**Exercise requirements**
The lines to reproduce run from the first one below to the line containing "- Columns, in", both included. Reproduce them exactly and nothing else.

**Recorded data**
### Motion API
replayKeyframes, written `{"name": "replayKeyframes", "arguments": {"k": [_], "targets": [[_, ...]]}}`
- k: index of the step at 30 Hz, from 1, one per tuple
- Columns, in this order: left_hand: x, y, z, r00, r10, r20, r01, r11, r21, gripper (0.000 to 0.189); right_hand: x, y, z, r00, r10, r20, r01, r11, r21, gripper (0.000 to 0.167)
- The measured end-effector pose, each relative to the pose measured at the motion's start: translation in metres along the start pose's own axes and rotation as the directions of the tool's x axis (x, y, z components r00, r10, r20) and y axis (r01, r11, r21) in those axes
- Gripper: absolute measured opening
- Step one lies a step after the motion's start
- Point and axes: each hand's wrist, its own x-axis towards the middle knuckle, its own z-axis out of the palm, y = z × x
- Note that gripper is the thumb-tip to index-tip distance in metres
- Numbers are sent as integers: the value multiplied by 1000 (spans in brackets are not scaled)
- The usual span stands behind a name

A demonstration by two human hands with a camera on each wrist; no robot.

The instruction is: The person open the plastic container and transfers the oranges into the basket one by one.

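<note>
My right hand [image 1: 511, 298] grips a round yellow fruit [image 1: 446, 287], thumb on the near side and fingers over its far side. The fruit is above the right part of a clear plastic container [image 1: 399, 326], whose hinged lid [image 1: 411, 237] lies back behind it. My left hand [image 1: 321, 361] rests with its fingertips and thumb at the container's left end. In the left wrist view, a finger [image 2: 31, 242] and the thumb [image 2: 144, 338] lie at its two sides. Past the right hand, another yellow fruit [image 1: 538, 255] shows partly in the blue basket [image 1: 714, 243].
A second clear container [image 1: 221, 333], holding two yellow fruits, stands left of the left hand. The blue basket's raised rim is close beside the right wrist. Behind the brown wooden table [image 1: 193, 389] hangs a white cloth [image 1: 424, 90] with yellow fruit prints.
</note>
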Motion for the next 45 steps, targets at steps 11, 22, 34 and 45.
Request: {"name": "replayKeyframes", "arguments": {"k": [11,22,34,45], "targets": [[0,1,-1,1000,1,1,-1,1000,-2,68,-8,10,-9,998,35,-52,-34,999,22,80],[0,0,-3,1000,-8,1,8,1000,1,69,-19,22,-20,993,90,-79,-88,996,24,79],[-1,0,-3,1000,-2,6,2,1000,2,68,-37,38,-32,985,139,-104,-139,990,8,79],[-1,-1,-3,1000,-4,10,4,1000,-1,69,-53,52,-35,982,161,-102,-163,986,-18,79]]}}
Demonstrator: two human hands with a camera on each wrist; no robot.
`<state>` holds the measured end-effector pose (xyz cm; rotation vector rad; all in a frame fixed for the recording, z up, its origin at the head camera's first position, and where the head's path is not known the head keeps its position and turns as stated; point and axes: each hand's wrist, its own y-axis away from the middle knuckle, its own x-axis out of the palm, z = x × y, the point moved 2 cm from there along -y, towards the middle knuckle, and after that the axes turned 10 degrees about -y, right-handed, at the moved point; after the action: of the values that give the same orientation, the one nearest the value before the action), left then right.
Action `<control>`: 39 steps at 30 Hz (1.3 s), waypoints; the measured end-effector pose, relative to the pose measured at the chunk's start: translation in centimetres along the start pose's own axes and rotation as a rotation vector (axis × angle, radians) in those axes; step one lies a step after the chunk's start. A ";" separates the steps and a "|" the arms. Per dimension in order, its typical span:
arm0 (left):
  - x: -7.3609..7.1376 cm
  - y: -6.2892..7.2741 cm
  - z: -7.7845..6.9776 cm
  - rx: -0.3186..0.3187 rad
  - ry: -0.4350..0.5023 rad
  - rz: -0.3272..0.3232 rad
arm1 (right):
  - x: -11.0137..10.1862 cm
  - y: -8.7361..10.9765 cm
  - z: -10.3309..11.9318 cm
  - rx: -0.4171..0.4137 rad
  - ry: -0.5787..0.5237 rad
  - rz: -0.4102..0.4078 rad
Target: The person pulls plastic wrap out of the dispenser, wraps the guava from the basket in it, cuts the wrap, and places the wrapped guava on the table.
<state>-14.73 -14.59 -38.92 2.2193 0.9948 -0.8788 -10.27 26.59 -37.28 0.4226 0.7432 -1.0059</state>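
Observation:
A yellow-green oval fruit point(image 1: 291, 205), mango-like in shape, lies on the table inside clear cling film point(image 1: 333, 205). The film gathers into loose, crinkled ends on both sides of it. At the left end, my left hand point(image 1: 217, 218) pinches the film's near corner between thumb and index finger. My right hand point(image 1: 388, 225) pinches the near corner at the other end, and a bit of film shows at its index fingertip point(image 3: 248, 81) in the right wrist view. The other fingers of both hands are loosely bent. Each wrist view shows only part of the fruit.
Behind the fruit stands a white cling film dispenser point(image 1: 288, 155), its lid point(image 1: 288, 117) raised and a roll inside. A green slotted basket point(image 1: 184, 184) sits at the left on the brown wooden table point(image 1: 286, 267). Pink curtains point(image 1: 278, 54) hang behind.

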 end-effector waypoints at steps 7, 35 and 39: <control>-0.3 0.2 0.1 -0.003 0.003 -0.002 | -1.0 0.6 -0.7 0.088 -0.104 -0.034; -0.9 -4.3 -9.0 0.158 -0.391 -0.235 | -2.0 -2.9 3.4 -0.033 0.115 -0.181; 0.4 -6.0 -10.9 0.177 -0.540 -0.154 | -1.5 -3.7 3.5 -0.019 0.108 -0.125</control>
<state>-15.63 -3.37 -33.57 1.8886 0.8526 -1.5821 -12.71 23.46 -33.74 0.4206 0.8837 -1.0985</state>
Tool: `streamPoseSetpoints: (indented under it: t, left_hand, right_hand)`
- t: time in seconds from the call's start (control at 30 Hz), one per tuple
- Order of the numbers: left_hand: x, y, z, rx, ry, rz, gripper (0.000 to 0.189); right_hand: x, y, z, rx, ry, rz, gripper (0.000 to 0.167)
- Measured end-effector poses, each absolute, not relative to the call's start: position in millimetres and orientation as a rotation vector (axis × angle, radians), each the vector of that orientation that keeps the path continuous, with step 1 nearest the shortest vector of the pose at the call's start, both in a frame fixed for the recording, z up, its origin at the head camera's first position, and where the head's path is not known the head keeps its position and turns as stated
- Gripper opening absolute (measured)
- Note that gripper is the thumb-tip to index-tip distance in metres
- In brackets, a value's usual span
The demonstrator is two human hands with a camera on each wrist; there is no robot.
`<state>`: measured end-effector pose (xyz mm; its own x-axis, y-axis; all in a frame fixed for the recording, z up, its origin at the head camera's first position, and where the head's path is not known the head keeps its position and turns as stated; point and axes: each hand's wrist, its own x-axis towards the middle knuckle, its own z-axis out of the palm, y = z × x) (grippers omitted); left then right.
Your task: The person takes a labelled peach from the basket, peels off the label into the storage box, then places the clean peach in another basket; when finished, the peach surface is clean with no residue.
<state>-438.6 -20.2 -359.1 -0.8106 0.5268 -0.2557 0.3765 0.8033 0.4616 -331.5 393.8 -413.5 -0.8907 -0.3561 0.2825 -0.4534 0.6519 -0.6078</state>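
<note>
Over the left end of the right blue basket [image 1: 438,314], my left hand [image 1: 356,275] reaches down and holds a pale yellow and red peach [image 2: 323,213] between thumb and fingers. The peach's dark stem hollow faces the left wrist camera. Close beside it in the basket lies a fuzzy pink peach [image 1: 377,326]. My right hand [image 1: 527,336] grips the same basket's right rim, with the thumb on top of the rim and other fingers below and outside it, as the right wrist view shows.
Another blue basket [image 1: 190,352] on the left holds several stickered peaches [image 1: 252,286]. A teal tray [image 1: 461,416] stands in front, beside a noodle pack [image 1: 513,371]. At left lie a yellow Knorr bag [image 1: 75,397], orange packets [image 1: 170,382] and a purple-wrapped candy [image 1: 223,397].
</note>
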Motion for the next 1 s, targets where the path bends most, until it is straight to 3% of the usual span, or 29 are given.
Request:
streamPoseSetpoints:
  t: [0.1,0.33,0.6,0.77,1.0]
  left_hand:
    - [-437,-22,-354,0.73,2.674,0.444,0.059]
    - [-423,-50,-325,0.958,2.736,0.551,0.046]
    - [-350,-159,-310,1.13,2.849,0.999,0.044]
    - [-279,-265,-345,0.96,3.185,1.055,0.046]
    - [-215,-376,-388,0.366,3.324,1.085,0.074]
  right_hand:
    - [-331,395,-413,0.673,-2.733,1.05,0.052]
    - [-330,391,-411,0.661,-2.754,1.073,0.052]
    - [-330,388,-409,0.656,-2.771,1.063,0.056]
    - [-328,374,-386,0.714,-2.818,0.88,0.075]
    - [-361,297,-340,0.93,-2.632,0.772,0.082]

**Result for this task**
### Motion API
replayKeyframes, written `{"name": "replayKeyframes", "arguments": {"k": [_], "targets": [[_, ...]]}}`
- k: index of the step at 30 Hz, from 1, one per tuple
- Columns, in this order: left_hand: x, y, z, r00, r10, r20, r01, r11, r21, gripper (0.000 to 0.189); right_hand: x, y, z, r00, r10, r20, r01, r11, r21, gripper (0.000 to 0.167)

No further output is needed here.